Текст не попадался, а искать ему надоедало, и тогда он отшвыривал папку и говорил возмущенно:
— Нет, а что здесь непонятно? По-моему, все понятно!
Выхватывал у меня страничку с обсуждаемым куском подстрочного перевода и заунывно выпевал, надеясь, видимо, красотой произношения поднять возможности моего слабого мозга до уровня понимания этих простых вещей:
— Глаза-а-а-а твои име-е-еют пе-е-е-ение си-и-иними огнями души-и-и-и!..
...А потом стихи Зиё пошли на “ура”... а потом началась война и разруха, и вообще все на свете стало неактуально.

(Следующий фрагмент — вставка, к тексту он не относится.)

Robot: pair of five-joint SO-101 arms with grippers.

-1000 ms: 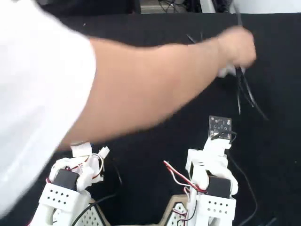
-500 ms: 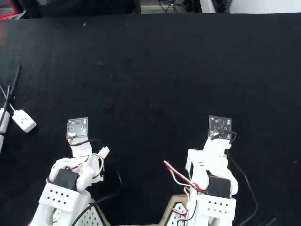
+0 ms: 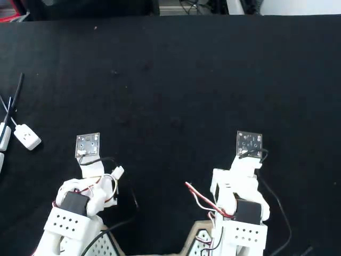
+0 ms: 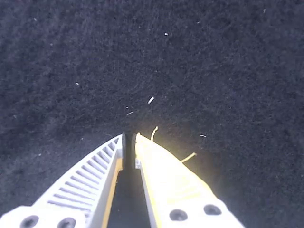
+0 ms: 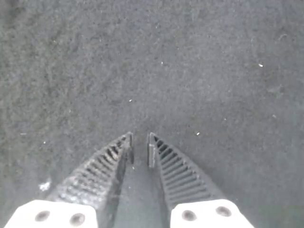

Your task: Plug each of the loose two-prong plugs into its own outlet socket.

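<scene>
A white two-prong plug [image 3: 26, 137] lies on the black table [image 3: 170, 80] at its left edge. A second white piece [image 3: 3, 136] sits just beside it, cut off by the edge, and thin dark cables [image 3: 15, 98] run back from them. Both arms are folded at the near edge. The left arm [image 3: 80, 197] is closer to the plugs, and the right arm [image 3: 240, 192] is far from them. My left gripper [image 4: 129, 137] is shut over bare cloth with nothing in it. My right gripper [image 5: 139, 138] has its fingertips almost together, and it too holds nothing.
Black cloth covers the whole table. Each arm carries a small square camera board [image 3: 88, 144] [image 3: 249, 143] at its wrist. Loose wires trail from the arm bases at the near edge.
A person's arm, which reached across the table to cables at the back right a second ago, has gone. The plugs now lie at the left edge. Neither arm has moved.
</scene>
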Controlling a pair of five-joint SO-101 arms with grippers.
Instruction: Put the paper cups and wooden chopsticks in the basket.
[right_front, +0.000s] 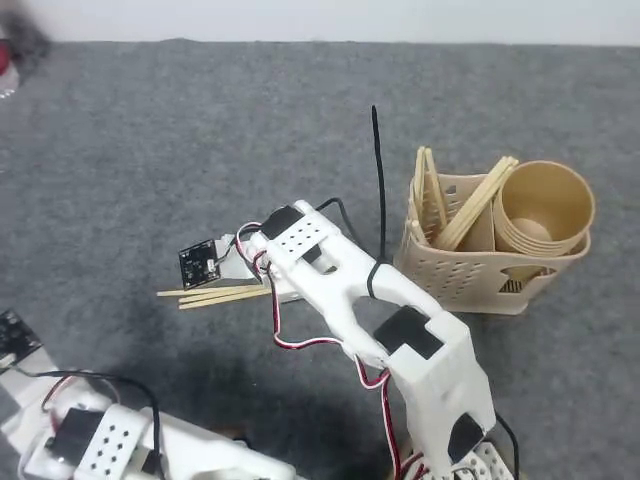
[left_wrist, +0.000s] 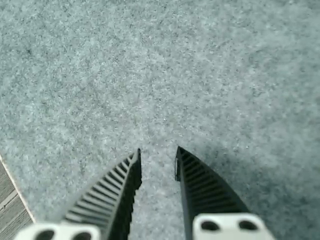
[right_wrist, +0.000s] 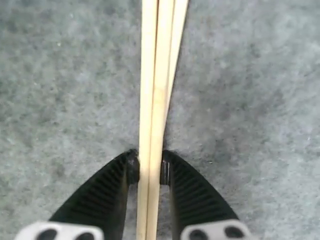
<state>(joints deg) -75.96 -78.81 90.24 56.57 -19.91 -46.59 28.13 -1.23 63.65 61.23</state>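
Observation:
A bundle of wooden chopsticks (right_wrist: 156, 75) lies flat on the grey carpet, left of the basket (right_front: 470, 275). My right gripper (right_wrist: 149, 167) is shut on the bundle, with one finger pressed against each side. From above, these chopsticks (right_front: 205, 294) stick out leftward from under the right arm's wrist (right_front: 295, 240). The beige slotted basket holds stacked paper cups (right_front: 545, 210) and several more chopsticks (right_front: 472, 205) leaning upright. My left gripper (left_wrist: 157, 160) hangs open over bare carpet, holding nothing.
A thin black cable (right_front: 378, 170) rises just left of the basket. The left arm's white body (right_front: 100, 440) sits at the near left corner. A wooden floor edge (left_wrist: 10, 200) shows beside the carpet. Open carpet stretches across the far and left parts.

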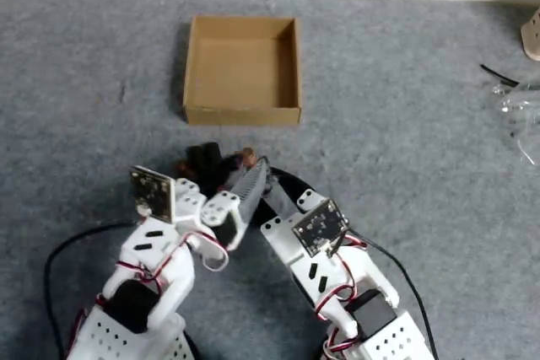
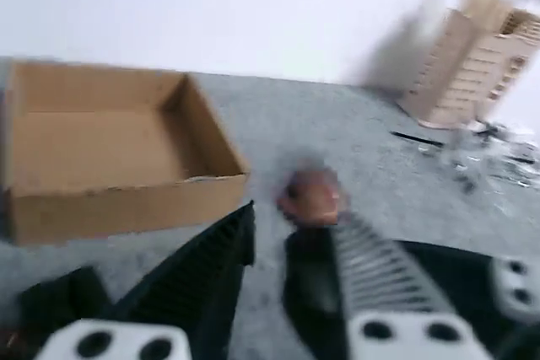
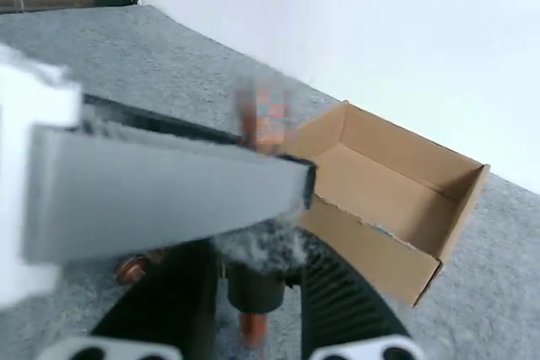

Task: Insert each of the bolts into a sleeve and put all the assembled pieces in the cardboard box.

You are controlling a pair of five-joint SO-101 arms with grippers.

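Observation:
The open cardboard box [image 1: 243, 69] stands on the grey carpet beyond both arms, with nothing inside it [image 2: 101, 137] [image 3: 388, 191]. My right gripper [image 3: 253, 292] is shut on an upright black sleeve [image 3: 253, 282]; a copper bolt tip shows under the sleeve. A copper bolt head [image 2: 312, 196] [image 1: 247, 156] sticks up above that sleeve [image 2: 314, 280]. My left gripper [image 2: 291, 217] [image 1: 251, 179] is open around it, the grey finger [image 2: 371, 267] against the sleeve and a strip of carpet between the sleeve and the black finger [image 2: 207, 267]. More black sleeves [image 1: 202, 158] lie beside the grippers.
A loose copper bolt [image 3: 133, 269] lies on the carpet near my right gripper. Clear plastic bits and a black wire [image 1: 510, 99] sit at the far right, with a pale wooden object [image 2: 477, 56] behind them. Black cables trail beside the arm bases.

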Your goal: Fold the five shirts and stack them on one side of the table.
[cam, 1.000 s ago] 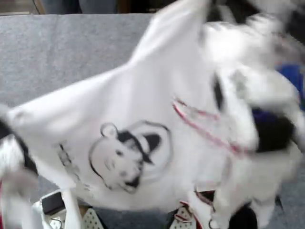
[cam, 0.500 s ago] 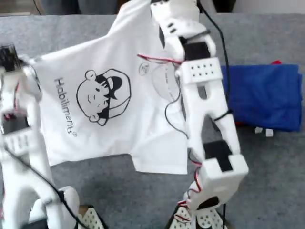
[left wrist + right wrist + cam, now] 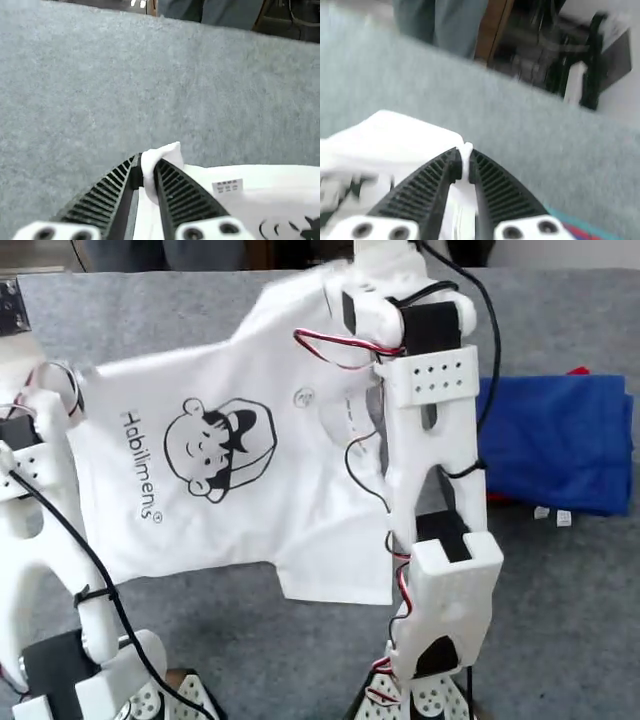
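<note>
A white shirt (image 3: 230, 480) with a black cartoon print lies spread on the grey table, print up. My left gripper (image 3: 147, 172) is shut on a pinch of the white shirt (image 3: 165, 155) at its left corner; that arm (image 3: 40, 540) stands along the table's left side. My right gripper (image 3: 464, 162) is shut on the white shirt (image 3: 395, 135) at its far edge, under the arm (image 3: 425, 440) that crosses the shirt's right part. A folded blue shirt (image 3: 555, 440) lies at the right, with red cloth under it.
Grey cloth covers the table (image 3: 560, 620), with bare room in front of the white shirt and at the far left (image 3: 150, 310). Dark furniture (image 3: 555, 55) stands behind the table's far edge.
The white shirt was up in the air and swinging a second ago; it now lies flat on the table. Both arms came down with it and have nearly stopped.
</note>
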Motion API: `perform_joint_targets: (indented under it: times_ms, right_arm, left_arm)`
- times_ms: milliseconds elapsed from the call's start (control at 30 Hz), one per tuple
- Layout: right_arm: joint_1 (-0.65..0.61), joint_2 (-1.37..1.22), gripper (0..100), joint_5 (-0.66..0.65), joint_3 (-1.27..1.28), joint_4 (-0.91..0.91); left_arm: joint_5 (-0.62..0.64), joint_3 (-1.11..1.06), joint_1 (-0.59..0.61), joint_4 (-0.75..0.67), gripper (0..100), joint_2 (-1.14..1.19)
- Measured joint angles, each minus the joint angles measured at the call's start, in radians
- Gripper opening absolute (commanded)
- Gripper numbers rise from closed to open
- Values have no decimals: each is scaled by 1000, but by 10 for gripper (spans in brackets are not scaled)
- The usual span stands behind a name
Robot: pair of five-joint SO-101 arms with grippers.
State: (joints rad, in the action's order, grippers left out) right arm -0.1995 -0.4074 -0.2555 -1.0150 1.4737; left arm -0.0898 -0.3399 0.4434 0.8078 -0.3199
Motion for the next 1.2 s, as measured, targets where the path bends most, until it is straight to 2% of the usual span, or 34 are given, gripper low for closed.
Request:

Мы выпили. Редька хрустела. Сочная была редька.
— А знаешь, — задумчиво и печально сказал Зиё, покручивая в пальцах пустой стакан. Я бы знаешь что?.. Я бы взял вот так... — Он поднес его ко рту. — Взял бы вот так сердце каждого из них... и пил бы кровь... понемногу... по капельке!..
Губы его подрагивали.
Что я мог сказать ему? “Бедный Зиё! Из кого ты можешь пить кровь! Из тебя самого выпили всю кровь!..”
— Да уж, — сказал я вместо этого. — Десять лет!.. Как будто сто лет прошло.
Так мы провели еще полчаса. Потом Зиё заторопился.
— Да ладно, — сказал я. — Посиди спокойно пять минут. Что тебе эта редакция! Тоже мне — газетчик! Эти ваши газеты мне даже задницу раздражают. Лучше бы стихи писал!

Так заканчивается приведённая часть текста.